**What is expected:**
For this exercise, print the listing below exactly, without its pictures.

Given data: Begin

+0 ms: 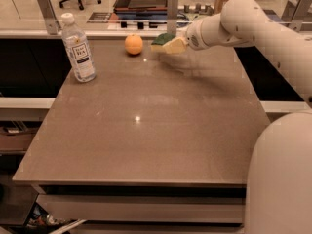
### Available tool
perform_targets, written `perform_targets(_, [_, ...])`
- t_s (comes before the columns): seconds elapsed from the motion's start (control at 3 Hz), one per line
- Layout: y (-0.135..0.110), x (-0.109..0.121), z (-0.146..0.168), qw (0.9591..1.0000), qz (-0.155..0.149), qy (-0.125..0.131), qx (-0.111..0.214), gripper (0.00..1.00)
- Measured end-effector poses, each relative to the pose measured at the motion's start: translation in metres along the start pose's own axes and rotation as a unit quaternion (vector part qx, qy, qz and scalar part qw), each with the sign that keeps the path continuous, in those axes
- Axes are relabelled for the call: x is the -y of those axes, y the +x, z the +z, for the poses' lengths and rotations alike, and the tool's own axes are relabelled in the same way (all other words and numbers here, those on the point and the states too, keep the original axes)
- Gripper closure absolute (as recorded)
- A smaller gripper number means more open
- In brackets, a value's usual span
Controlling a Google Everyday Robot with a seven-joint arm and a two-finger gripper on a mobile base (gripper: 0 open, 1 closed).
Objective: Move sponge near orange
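Note:
The orange point(133, 44) sits on the brown table point(146, 126) near its far edge, left of centre. The sponge point(164, 42), dark green on top with pale yellow foam below, is held in the air just right of the orange, a short gap apart. My gripper point(176, 44) is shut on the sponge's right end, reaching in from the right on the white arm point(243, 23). The sponge hangs a little above the table surface.
A clear water bottle point(77, 49) with a white label stands upright at the table's far left. A counter with metal posts point(172, 6) runs behind the table. The robot's white body point(280, 179) fills the lower right.

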State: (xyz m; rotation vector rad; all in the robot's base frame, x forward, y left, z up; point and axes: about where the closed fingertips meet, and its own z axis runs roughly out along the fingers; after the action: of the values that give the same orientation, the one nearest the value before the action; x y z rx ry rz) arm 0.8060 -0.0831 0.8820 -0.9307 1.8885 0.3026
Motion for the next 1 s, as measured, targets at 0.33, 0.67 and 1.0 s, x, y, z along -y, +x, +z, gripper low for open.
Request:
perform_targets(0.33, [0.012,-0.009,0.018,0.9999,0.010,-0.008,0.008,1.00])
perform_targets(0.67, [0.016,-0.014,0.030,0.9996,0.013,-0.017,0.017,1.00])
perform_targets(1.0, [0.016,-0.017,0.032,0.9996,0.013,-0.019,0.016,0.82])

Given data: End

**Result for this exercise:**
+0 ms: 
### Available tool
perform_targets, written `perform_targets(_, [_, ...])`
- t_s (comes before the columns): seconds elapsed from the motion's start (control at 3 Hz), one per line
- Layout: y (-0.135..0.110), x (-0.109..0.121), z (-0.146..0.168), qw (0.9591..1.0000), qz (-0.155..0.149), qy (-0.125..0.131), qx (-0.111..0.214), gripper (0.00..1.00)
- Measured end-effector poses, each relative to the pose measured at the motion's start: translation in metres along the start pose's own axes and rotation as a unit quaternion (vector part qx, qy, qz and scalar part qw), each with the sign that keeps the path continuous, in those axes
- Axes are relabelled for the call: x is the -y of those axes, y the +x, z the +z, for the poses' lengths and rotations alike, and the tool's own axes are relabelled in the same way (all other words and numbers here, those on the point and the states too, keep the original axes)
- Gripper closure absolute (as recorded)
- A smaller gripper number means more open
- In brackets, a value's usual span
Controlling a Google Everyday Robot with a seven-joint arm and a two-finger gripper on a mobile base (gripper: 0 open, 1 closed).
Objective: Move sponge near orange
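Note:
The orange point(133, 44) sits on the brown table point(146, 126) near its far edge, left of centre. The sponge point(164, 42), dark green on top with pale yellow foam below, is held in the air just right of the orange, a short gap apart. My gripper point(176, 44) is shut on the sponge's right end, reaching in from the right on the white arm point(243, 23). The sponge hangs a little above the table surface.
A clear water bottle point(77, 49) with a white label stands upright at the table's far left. A counter with metal posts point(172, 6) runs behind the table. The robot's white body point(280, 179) fills the lower right.
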
State: (xyz m; rotation vector rad; all in the robot's base frame, x forward, y left, z up; point and axes: about where the closed fingertips meet, and its own z axis runs roughly out along the fingers; after the action: of the values that give the same orientation, the one nearest the value before the action; x y z rx ry rz) arm 0.8060 -0.0831 0.8820 -0.9307 1.8885 0.3026
Motion for the next 1 s, as measured, targets at 0.33, 0.67 and 1.0 s, x, y, z along -y, +x, +z, gripper low for open.
Request:
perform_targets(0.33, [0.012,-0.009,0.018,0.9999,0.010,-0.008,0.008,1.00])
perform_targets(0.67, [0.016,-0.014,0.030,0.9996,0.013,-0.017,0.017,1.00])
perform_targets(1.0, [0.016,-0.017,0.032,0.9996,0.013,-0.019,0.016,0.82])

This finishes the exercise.